(Task directions) Begin at the line below that has "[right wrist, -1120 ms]" and stop after the line that has "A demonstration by". Please restate only those lines, word for word.

(Records for this task)
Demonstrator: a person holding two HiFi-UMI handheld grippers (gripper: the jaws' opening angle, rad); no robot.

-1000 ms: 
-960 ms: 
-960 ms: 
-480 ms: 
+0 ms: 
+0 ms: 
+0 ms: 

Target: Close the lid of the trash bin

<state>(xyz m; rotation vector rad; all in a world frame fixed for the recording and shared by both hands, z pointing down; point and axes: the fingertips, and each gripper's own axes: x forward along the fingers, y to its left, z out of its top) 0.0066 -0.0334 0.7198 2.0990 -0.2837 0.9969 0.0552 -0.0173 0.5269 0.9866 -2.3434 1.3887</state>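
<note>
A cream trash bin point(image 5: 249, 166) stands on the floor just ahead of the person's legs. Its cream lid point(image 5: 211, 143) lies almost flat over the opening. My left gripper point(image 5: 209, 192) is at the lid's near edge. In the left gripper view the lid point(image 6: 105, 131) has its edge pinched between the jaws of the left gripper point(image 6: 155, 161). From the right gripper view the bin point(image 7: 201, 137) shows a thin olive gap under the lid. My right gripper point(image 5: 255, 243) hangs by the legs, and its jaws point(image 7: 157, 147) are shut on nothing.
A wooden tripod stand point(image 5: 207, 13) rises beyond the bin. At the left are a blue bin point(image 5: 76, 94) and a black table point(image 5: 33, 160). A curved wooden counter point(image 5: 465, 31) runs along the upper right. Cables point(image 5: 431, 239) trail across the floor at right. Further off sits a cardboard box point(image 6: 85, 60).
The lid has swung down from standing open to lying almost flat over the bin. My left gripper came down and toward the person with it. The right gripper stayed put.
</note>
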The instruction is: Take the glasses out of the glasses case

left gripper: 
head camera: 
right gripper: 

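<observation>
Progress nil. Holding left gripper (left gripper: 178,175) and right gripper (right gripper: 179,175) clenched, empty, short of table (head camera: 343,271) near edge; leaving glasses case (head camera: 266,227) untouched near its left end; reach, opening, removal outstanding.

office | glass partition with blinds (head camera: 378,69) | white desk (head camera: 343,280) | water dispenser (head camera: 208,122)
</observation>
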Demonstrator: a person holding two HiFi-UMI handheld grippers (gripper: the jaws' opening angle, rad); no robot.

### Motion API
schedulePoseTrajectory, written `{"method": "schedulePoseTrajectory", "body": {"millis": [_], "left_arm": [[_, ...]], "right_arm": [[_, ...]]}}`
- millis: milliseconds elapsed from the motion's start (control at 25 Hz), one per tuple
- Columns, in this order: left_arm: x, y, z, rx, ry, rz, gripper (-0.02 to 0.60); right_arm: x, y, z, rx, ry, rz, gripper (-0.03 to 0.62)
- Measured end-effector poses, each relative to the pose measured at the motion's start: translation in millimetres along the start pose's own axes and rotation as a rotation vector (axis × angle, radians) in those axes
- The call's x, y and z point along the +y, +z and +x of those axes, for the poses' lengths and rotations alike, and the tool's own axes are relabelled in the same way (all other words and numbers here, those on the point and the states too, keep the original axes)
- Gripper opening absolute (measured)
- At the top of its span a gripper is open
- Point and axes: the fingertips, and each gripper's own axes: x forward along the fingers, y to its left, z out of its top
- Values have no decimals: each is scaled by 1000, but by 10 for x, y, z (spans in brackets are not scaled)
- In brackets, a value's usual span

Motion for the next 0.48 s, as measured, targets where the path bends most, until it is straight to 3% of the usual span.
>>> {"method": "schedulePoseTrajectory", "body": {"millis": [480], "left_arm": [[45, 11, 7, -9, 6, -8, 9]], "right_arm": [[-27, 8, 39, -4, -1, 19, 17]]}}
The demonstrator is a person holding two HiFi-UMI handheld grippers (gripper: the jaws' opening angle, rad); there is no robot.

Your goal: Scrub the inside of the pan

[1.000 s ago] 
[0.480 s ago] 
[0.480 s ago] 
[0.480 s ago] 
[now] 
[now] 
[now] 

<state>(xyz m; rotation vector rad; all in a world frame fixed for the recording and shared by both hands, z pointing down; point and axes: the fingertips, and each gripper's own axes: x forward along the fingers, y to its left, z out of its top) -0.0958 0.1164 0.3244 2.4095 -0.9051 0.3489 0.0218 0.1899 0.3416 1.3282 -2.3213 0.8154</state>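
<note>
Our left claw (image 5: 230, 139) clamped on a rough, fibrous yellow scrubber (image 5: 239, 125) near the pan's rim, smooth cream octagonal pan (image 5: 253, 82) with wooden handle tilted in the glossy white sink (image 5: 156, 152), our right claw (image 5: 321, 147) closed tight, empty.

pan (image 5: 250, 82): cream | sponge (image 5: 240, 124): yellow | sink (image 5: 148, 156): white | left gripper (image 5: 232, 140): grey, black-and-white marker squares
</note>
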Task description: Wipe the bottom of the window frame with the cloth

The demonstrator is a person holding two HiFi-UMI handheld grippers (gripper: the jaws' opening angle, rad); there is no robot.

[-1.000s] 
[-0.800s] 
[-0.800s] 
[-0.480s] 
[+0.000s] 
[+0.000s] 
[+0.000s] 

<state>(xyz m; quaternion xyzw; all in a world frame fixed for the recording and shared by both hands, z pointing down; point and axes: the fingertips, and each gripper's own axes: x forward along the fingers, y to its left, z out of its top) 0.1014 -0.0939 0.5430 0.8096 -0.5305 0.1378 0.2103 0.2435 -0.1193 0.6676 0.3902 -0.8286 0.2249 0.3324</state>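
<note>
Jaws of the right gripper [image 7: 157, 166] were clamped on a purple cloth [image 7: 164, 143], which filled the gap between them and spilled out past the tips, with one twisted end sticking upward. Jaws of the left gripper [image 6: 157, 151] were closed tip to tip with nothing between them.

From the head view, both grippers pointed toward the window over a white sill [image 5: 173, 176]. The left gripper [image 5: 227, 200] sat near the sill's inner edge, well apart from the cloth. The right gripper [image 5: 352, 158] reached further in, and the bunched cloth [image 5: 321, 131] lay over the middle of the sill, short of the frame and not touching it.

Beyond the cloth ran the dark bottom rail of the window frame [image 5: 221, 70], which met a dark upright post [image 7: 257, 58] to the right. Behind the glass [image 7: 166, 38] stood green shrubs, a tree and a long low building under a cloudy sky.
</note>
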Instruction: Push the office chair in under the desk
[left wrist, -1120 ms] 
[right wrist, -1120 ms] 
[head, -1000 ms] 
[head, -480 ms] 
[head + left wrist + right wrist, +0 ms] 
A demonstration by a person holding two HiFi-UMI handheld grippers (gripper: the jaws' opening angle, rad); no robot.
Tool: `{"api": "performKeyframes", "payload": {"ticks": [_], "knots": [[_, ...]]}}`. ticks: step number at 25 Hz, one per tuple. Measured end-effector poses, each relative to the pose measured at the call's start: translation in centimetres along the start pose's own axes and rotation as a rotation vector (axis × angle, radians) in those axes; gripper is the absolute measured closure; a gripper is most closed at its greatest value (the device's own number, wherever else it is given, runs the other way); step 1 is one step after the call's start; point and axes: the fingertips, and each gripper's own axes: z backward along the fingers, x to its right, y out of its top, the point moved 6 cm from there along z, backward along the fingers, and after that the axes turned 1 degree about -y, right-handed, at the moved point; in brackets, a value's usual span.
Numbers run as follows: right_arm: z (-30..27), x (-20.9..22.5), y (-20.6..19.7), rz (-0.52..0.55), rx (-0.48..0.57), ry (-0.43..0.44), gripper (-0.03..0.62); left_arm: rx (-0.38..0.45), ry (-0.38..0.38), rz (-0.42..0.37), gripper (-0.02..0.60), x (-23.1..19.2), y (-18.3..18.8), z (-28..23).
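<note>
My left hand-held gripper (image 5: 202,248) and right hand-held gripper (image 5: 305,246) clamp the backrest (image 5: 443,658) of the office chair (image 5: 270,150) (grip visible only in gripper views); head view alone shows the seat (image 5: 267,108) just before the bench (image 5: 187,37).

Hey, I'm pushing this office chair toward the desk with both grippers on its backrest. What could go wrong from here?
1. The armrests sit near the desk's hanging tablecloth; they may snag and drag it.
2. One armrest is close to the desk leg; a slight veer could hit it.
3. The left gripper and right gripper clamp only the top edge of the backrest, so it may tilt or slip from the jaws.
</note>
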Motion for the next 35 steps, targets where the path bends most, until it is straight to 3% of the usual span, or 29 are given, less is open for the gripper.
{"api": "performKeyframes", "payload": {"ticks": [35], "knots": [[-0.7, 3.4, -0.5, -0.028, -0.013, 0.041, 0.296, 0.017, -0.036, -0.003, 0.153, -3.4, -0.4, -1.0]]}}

(Your solution)
[right wrist, -1120 ms] 
[head, -1000 ms] 
[head, -480 ms] 
[head + left wrist + right wrist, +0 ms] 
A demonstration by a person holding two HiFi-UMI handheld grippers (gripper: the jaws' opening angle, rad); no robot.

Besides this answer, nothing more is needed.